(Task instructions)
Return each line exactly as written. Begin with the first line of the entries and end with the line that has "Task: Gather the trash".

(Stored items)

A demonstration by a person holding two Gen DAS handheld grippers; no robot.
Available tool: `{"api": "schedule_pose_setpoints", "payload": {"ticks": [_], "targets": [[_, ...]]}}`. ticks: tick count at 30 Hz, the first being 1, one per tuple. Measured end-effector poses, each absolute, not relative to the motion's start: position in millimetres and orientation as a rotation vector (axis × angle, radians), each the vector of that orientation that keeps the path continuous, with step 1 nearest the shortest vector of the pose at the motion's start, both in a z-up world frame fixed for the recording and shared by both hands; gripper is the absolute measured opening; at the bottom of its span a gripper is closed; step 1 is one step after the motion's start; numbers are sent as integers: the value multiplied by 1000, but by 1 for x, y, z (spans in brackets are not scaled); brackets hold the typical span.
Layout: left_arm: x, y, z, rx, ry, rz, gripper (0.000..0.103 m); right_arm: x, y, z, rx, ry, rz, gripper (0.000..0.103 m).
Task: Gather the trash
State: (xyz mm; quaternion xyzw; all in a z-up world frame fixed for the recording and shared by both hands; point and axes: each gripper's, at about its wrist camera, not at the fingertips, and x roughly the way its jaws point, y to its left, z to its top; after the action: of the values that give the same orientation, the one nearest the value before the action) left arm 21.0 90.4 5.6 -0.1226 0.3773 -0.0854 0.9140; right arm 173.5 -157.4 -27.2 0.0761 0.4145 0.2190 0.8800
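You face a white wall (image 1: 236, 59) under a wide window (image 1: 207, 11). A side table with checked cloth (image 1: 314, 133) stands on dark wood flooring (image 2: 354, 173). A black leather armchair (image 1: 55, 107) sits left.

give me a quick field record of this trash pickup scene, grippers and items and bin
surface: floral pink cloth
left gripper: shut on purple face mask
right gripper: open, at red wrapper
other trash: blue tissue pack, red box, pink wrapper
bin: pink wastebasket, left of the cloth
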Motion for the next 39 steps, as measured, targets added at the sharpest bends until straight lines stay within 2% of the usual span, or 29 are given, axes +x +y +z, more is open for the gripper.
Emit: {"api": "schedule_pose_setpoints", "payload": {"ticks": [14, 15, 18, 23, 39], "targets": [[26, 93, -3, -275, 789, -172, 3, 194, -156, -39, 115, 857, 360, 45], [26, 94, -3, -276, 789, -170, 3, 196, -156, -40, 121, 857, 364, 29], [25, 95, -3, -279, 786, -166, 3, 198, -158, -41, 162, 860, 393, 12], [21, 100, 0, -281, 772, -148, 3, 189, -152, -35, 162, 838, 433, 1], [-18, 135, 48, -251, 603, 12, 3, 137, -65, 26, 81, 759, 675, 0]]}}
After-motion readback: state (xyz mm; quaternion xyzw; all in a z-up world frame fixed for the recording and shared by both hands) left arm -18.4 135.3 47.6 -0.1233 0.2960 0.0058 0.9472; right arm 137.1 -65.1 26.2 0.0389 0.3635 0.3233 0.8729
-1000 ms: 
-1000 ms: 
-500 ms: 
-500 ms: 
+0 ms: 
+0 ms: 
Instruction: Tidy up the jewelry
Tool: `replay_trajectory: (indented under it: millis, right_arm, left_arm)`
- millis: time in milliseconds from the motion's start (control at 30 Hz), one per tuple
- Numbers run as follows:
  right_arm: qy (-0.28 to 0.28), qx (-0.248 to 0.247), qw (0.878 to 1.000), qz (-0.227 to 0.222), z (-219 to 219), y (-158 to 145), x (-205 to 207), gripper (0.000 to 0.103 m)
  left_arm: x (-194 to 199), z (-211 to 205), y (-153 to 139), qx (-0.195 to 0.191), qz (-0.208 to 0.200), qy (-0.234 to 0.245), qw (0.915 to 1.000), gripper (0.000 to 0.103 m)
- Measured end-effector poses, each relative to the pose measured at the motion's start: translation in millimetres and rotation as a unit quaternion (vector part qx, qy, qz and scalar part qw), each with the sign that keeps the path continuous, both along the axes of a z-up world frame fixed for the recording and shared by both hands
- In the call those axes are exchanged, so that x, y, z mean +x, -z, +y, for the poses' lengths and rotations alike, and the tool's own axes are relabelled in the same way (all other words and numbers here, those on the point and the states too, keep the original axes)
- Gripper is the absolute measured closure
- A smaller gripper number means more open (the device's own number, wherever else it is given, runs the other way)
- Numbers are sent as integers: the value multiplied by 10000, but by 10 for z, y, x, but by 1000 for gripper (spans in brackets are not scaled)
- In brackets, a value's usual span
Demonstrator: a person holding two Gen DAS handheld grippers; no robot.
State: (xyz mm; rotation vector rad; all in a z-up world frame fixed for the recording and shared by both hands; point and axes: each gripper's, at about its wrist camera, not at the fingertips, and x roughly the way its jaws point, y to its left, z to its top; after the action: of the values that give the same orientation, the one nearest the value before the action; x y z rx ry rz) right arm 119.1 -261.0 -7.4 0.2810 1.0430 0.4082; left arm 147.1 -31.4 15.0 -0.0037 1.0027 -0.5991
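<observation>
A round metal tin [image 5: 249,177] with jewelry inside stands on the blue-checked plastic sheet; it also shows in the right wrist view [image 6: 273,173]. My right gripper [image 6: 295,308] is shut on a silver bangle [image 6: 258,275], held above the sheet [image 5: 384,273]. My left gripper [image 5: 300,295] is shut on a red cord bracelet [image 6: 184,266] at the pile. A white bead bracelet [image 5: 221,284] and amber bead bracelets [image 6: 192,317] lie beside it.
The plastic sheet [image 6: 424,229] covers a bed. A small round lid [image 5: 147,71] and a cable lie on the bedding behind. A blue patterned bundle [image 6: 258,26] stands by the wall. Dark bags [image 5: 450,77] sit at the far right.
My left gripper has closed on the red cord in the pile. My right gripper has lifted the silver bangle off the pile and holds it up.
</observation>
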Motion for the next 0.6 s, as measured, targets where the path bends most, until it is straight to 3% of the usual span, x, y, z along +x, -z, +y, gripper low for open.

(Reply to the exercise)
A demonstration by a person holding two Gen DAS handheld grippers; no robot.
Available tool: `{"api": "schedule_pose_setpoints", "payload": {"ticks": [_], "targets": [[_, ...]]}}`. ticks: tick count at 30 Hz, the first being 1, one per tuple. Measured end-effector poses, each absolute, not relative to the motion's start: position in millimetres and orientation as a rotation vector (axis × angle, radians), each the vector of that orientation that keeps the path continuous, with step 1 nearest the shortest vector of the pose at the motion's start, both in a z-up world frame fixed for the recording and shared by both hands; gripper is the absolute measured opening; at the bottom of its span a gripper is closed; step 1 is one step after the motion's start; numbers are sent as integers: the value multiplied by 1000, but by 1 for x, y, z (spans in brackets are not scaled); brackets hold the typical span.
Layout: left_arm: x, y, z, rx, ry, rz, gripper (0.000..0.103 m); right_arm: x, y, z, rx, ry, rz, gripper (0.000..0.103 m).
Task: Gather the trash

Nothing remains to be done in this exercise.